Les objectifs à long terme
5La première de ces raisons a trait aux objectifs américains. Ils ont été analysés, de manière générale, en rappelant les dangers que l’Europe a rencontrés au premier semestre de 1947. Donc en faisant état, au plan politique, des menaces soviétiques en Méditerranée et sur le continent. Et en rappelant les rigueurs de l’hiver de 1946-1947, le blocage partiel des transports et des usines, les pénuries de charbon et de blé, et l’obligation où s’est trouvée l’Europe de s’approvisionner en Amérique, sans pouvoir offrir de contreparties suffisantes en marchandises et en services, et sans avoir de marché de substitution, alors que la suppression du contrôle des prix en novembre 1946 aux Etats-Unis affectait défavorablement les termes de l’échange. Le déficit global a été au triple de celui d’avant-guerre ; il a atteint 7,4 milliards $ en 1947, dont 5,6 milliards avec l’Amérique, ce qui a mis les pays européens dans l’impossibilité de faire face à leurs obligations sans aide extérieure. Cependant, si la situation a exigé des mesures d’urgence, ceci ne doit pas faire oublier que les Américains ont cherché, à cette occasion, à modifier le cadre institutionnel des échanges. Le plan Marshall n’a pas été conçu seulement en réaction à un incident ponctuel, mais pour remédier aux crises de surproduction, qui s’étaient succédé à partir de 1918, et dans le cadre d’un système destiné à prévenir un retour aux politiques de déflation, de discrimination et d’exclusion commerciale, aux dévaluations compétitives, auxquelles ils attribuaient l’aggravation de la dépression, après 1929, aux Etats-Unis et dans les pays neufs.
6Ceci apparaît, lorsqu’on cherche à préciser les origines du plan. Il a été fait brièvement allusion, au cours du colloque, aux groupes de pression américains et à leur rôle dans la décision du Congrès.
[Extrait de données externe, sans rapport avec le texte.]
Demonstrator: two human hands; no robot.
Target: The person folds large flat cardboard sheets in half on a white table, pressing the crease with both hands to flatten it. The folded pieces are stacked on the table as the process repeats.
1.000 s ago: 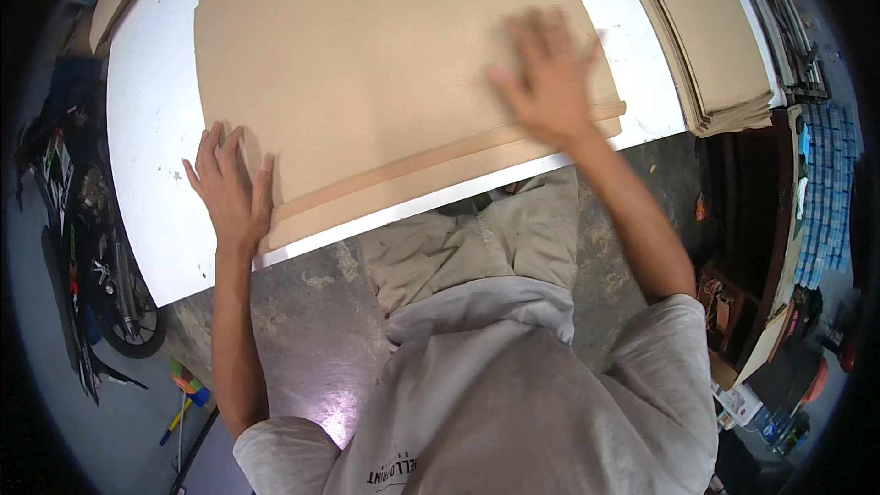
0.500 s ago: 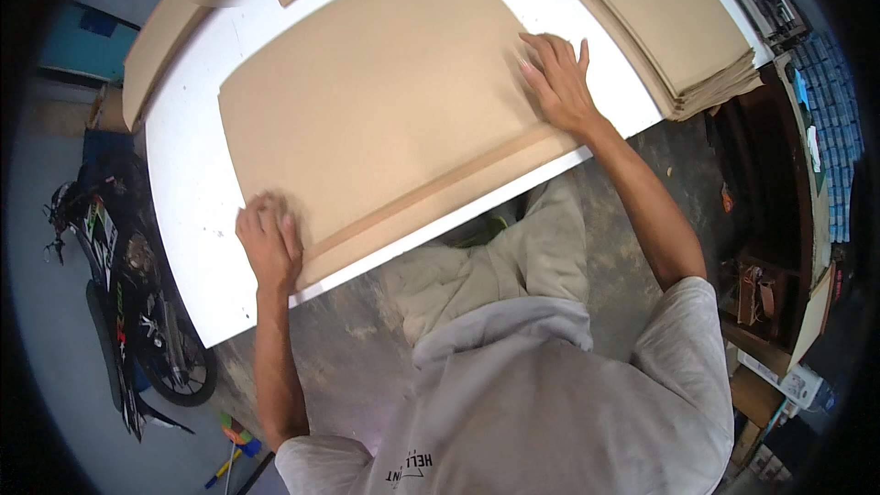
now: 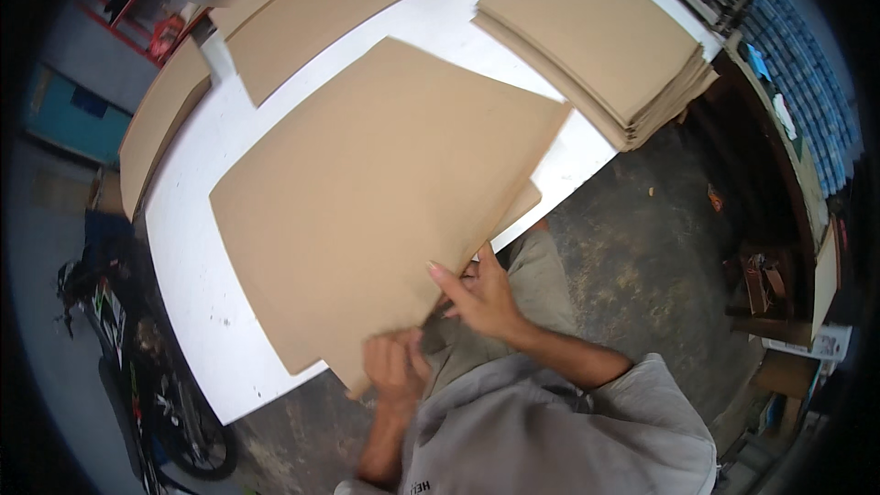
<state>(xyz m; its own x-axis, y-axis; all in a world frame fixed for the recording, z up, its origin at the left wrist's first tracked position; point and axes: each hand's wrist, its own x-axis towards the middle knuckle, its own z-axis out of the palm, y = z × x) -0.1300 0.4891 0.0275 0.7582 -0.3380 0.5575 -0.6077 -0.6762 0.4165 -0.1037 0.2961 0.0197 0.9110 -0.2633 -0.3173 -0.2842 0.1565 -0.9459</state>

Mais sans préciser ceux d’entre eux qui ont été directement liés à la conception du projet. Or, il n’est pas indifférent d’en rappeler les principaux. Soit les membres des bureaux d’étude et de planification du State Department, du Pentagone et de la Mission économique américaine à Londres, qui étaient en charge de la préparation des programmes d’après-guerre. Ceux des services extérieurs, car ils avaient repris à leur compte et réactualisé, après la conférence d’Ottawa, les vieilles idées wilsoniennes de non-discrimination et d’abolition des privilèges coloniaux ; c’est à leur initiative que l’on doit la création d’un espace commercial intra-américain, en 1934-1938, la Charte de l’Atlantique et les traités d’Aide Mutuelle de la guerre, et les premiers projets d’unification européenne. Enfin, les industriels, et plus particulièrement les dirigeants des grandes entreprises, ont joué un rôle central. La tradition voulait, en effet, depuis l’expérience du War Industries Board de 1917, que l’administration fasse appel à leur concours, en période de crise. Ils avaient été nombreux à participer aux agences du New Deal, aux Offices de mobilisation de la guerre, et à divers comités de réflexion politique, tels que le Business Advisory Council, le Committee for Economie Development, et le Council on Foreign Relations. Ils ont très naturellement fourni une partie des cadres de l’ECA, VEconomie Coopération Administration, créée en octobre 1947 pour conduire l’action américaine en Europe.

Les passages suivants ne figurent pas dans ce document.